### Task statement:
Should pictures appear among the records, leave them out, and copy exactly only the lines from the first through the one with "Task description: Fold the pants", inclusive.

### Task data:
================
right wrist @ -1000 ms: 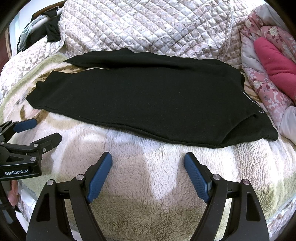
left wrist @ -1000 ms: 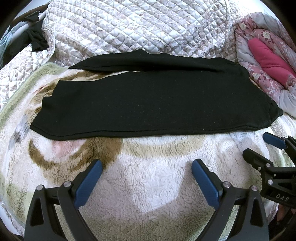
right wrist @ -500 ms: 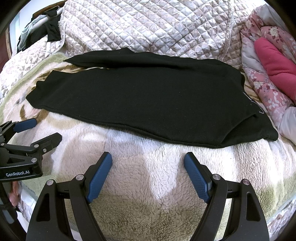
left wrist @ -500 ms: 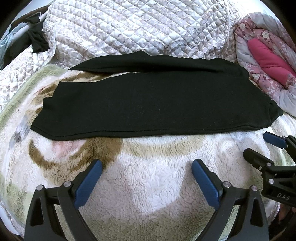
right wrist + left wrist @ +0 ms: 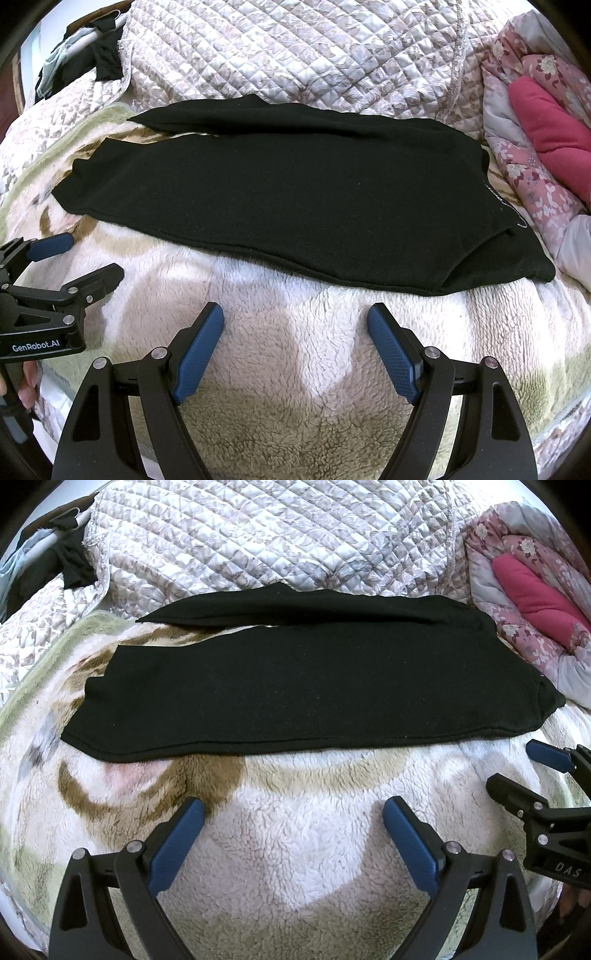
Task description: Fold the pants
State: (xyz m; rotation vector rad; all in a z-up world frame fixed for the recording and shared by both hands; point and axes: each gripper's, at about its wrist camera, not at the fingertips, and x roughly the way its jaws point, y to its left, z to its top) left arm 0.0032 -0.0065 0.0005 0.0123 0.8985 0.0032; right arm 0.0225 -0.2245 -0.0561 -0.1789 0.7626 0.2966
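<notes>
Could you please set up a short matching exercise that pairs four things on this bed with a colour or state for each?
Things:
1. pants
2. fleece blanket
3. left gripper
4. pillow

Colours or states:
A. pink, at the right edge of the bed
B. black, spread flat, one leg behind the other
C. open, holding nothing
D. white and brown, lying under the garment

Pairs: 1-B, 2-D, 3-C, 4-A

The right gripper is open too.
</notes>
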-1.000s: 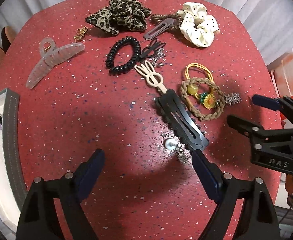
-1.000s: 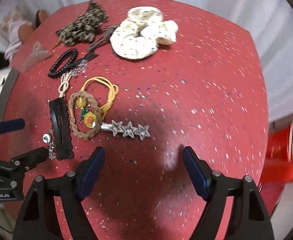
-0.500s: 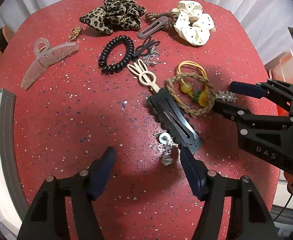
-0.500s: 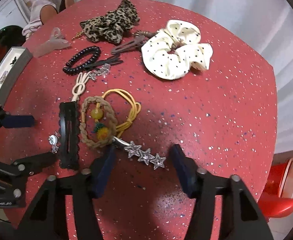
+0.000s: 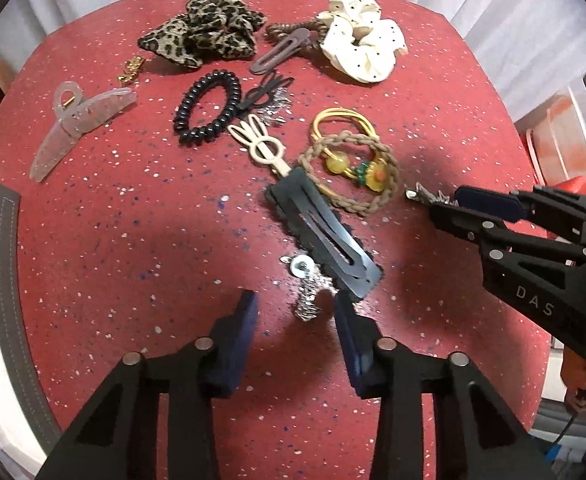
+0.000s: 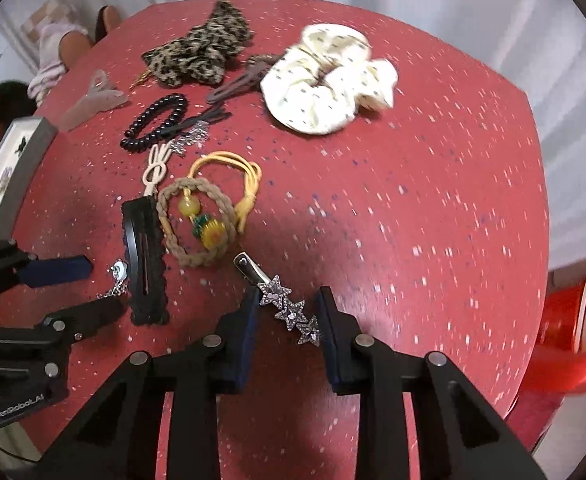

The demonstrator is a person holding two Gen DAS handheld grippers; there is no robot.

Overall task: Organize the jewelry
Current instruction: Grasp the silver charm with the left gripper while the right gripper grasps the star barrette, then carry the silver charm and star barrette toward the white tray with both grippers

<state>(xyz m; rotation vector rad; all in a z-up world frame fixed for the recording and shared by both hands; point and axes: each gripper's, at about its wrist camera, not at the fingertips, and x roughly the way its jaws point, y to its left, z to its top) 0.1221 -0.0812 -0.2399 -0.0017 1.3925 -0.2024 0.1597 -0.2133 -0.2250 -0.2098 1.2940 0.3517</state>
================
### Response for this exercise:
right wrist @ -1000 ms: 
left wrist @ -1000 ms: 
right wrist @ -500 ms: 
left wrist @ -500 ms: 
right wrist + left wrist @ +0 ms: 
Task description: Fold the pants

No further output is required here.